> [Exercise description] Of the lines below, write out exactly those from the line with "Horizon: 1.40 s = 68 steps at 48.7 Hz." through the line with "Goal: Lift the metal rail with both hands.", both included, and skip the rest.

━━━ Provided records

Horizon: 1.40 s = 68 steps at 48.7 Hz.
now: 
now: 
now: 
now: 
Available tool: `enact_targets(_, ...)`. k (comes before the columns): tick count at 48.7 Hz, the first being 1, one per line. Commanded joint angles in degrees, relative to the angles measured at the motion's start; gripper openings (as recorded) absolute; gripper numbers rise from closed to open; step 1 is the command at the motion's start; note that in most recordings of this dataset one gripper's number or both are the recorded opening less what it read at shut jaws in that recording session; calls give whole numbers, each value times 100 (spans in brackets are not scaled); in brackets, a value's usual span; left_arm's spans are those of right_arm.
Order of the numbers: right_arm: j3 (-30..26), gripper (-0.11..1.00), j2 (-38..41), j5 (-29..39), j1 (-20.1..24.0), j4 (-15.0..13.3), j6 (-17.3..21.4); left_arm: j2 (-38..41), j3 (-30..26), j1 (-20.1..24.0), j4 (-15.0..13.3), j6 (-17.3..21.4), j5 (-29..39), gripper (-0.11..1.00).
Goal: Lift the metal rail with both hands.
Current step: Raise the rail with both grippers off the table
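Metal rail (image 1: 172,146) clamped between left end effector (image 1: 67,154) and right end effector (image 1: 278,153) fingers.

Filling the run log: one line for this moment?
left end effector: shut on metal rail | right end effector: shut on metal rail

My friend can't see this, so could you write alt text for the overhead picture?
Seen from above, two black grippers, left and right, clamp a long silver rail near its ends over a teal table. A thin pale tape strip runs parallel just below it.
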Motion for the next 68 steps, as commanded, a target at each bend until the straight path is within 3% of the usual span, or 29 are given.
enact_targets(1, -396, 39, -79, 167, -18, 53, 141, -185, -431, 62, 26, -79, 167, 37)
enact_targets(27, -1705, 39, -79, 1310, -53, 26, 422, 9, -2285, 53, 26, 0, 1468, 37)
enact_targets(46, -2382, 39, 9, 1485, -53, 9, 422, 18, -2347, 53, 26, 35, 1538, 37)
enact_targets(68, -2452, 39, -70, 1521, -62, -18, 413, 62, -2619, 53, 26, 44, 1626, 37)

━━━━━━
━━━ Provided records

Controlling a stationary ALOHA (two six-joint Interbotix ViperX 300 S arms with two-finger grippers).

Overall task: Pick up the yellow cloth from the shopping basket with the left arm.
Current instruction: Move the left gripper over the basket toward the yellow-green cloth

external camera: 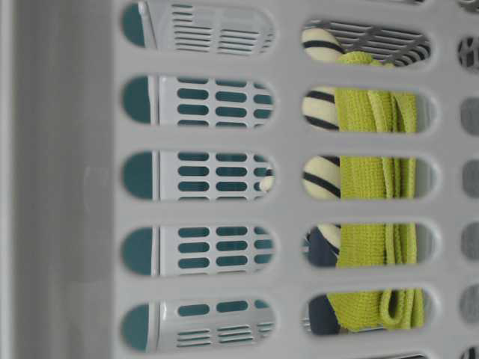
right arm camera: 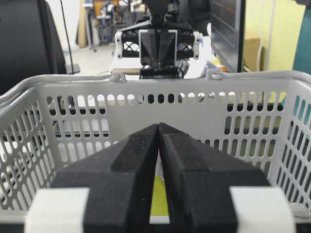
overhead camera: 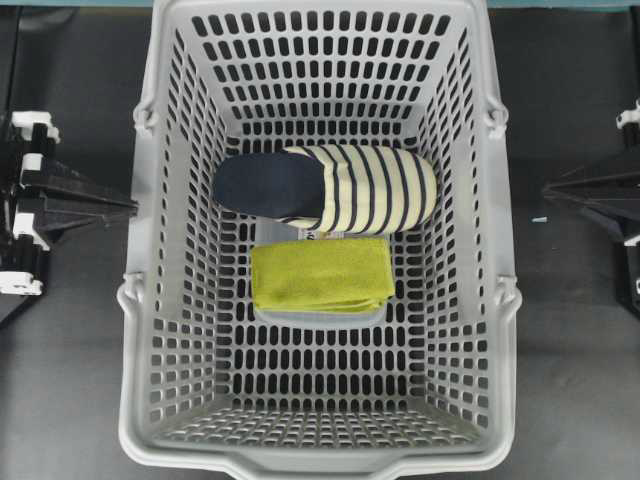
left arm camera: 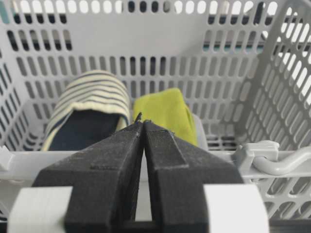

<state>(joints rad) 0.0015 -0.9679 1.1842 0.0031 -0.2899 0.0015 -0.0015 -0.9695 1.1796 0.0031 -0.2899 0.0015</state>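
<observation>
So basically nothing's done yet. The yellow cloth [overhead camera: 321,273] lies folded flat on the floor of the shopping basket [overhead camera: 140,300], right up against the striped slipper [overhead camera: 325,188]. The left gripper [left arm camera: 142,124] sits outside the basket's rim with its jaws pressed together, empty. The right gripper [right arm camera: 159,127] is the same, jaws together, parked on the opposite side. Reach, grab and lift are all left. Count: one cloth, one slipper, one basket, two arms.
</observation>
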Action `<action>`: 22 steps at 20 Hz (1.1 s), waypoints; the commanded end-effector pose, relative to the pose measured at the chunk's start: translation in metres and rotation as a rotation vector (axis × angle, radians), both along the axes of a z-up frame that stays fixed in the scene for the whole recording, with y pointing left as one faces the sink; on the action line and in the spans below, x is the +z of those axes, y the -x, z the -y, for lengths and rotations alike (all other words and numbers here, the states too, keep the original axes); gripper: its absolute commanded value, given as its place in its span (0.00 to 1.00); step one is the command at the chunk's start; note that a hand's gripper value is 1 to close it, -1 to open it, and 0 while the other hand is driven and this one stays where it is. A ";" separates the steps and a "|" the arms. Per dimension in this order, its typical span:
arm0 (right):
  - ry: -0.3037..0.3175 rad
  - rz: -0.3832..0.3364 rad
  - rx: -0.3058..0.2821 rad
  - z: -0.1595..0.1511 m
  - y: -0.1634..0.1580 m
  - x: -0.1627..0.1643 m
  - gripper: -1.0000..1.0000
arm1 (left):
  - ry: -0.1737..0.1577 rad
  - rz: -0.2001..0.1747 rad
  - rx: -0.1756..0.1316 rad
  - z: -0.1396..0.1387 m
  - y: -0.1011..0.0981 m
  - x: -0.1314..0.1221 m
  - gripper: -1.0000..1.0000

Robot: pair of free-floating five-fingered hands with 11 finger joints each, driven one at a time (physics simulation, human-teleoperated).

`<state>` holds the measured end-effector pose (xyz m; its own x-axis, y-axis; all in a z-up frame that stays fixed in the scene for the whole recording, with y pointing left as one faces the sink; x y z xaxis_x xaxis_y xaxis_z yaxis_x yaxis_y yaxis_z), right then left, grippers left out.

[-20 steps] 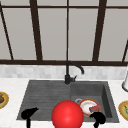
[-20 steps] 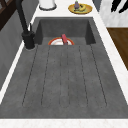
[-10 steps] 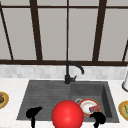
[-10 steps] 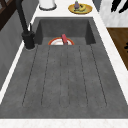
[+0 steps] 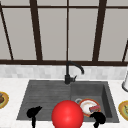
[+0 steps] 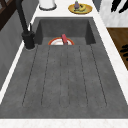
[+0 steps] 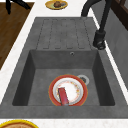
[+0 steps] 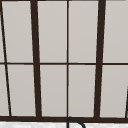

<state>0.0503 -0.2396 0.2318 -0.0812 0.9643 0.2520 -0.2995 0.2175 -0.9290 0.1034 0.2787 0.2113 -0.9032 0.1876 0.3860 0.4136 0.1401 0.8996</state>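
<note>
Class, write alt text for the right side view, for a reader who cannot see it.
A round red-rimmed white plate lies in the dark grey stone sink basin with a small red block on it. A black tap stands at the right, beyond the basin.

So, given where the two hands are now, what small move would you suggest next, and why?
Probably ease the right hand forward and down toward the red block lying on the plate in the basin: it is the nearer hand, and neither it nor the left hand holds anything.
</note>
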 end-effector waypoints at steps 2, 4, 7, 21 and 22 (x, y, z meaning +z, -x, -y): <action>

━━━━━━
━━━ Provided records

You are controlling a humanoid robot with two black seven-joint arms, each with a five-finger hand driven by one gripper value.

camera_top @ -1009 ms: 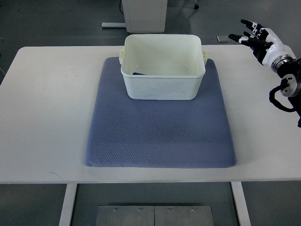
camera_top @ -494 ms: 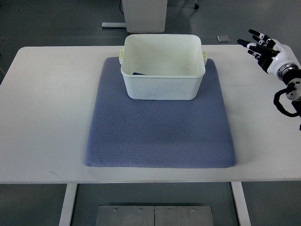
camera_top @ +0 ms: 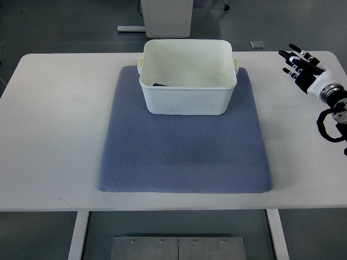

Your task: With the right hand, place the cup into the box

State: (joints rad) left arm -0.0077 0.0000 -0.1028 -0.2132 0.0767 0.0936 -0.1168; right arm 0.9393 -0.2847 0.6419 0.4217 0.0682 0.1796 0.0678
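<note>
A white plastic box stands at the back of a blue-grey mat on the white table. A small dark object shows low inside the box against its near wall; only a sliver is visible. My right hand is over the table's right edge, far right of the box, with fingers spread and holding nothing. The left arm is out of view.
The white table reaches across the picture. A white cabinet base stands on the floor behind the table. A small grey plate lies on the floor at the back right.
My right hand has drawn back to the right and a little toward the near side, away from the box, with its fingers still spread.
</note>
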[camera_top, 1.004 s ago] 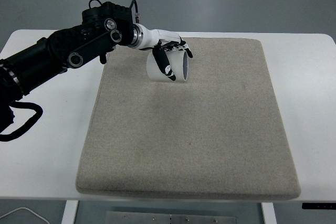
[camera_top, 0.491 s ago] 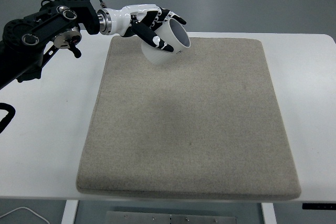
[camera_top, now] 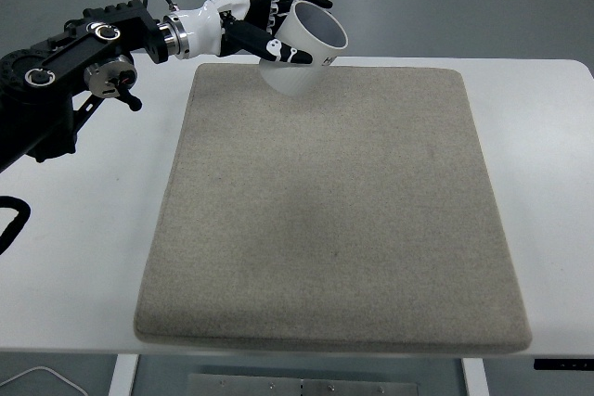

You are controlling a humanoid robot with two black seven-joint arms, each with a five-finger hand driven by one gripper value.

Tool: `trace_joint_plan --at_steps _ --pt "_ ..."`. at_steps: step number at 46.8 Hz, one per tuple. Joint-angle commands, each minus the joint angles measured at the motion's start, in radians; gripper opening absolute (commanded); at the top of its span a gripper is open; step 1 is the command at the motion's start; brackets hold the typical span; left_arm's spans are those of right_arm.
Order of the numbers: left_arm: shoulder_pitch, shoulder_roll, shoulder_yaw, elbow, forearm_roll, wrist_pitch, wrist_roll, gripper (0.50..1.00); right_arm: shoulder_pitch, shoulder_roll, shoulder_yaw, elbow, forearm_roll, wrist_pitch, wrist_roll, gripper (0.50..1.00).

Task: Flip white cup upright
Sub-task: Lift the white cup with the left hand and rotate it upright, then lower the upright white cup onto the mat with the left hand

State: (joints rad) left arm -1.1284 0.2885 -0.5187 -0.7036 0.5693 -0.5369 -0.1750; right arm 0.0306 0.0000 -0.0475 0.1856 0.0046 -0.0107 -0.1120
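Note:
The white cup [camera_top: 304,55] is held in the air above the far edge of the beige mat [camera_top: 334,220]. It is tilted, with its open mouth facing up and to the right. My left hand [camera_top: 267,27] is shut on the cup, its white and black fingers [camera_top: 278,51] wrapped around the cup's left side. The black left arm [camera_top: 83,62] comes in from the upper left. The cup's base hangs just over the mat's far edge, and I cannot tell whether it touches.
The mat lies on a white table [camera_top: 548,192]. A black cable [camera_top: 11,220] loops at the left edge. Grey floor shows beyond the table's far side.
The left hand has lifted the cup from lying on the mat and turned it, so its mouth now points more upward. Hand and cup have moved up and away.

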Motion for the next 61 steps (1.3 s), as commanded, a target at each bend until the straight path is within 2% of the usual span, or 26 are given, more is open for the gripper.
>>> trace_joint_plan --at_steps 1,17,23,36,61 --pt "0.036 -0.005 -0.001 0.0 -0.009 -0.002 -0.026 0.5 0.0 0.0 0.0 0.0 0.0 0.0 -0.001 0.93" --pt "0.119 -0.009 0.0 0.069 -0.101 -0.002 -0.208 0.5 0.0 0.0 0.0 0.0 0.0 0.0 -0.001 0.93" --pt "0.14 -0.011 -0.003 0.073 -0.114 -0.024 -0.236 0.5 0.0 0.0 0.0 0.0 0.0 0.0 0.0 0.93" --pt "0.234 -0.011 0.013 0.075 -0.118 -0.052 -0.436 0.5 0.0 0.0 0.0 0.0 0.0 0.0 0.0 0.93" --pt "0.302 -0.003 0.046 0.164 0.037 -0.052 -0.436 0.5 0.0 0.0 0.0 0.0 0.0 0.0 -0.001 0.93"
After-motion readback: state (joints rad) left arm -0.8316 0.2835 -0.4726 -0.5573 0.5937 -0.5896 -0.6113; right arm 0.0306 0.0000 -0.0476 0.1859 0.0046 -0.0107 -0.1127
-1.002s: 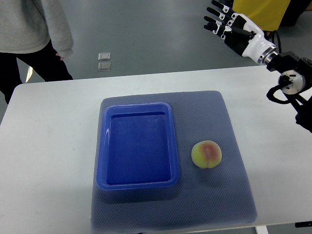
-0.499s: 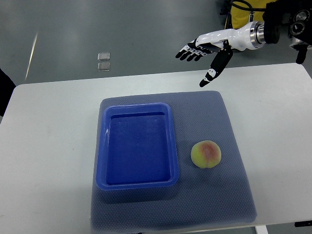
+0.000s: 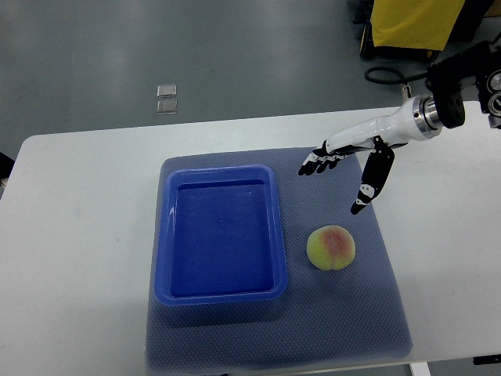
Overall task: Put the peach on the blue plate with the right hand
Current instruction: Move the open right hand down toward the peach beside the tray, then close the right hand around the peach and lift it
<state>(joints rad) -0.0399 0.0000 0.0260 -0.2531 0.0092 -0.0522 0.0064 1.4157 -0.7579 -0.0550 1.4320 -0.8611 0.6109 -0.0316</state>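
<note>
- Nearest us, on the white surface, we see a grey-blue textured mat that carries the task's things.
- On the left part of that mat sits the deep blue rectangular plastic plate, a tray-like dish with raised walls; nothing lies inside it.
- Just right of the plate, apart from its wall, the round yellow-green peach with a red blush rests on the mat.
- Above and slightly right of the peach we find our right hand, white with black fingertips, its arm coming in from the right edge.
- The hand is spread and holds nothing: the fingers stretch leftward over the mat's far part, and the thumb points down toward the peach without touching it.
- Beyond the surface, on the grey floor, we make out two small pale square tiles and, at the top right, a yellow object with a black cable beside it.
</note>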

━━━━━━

> [Exercise answer]
Horizon: 1.40 s = 68 steps at 48.7 Hz.
now: 
now: 
now: 
now: 
Available tool: `enact_targets(_, ...)`. k (comes before the columns): tick count at 48.7 Hz, the first being 1, one per line. Commanded joint angles in degrees, relative to the angles measured at the motion's start; gripper openings (as recorded) absolute; gripper numbers rise from closed to open; step 1 is the command at the motion's start; note that in most recordings of this dataset one gripper's number or both are the recorded opening less what it read at shut jaws in that recording session; calls give whole numbers, each value times 100 (spans in brackets are not scaled); in brackets, a value's usual span; left_arm's spans are those of right_arm.
Order of the numbers: right_arm: j3 (-30..26), gripper (-0.11..1.00), j2 (-38..41), j5 (-29..39), j1 (-20.1..24.0), j4 (-15.0..13.3), j6 (-17.3..21.4); left_arm: j2 (-38..41), j3 (-30..26), j1 (-20.1..24.0), j4 (-15.0..13.3), j6 (-17.3..21.4), j5 (-29..39), gripper (-0.11..1.00).
Goal: Lift the metal rail with both hands.

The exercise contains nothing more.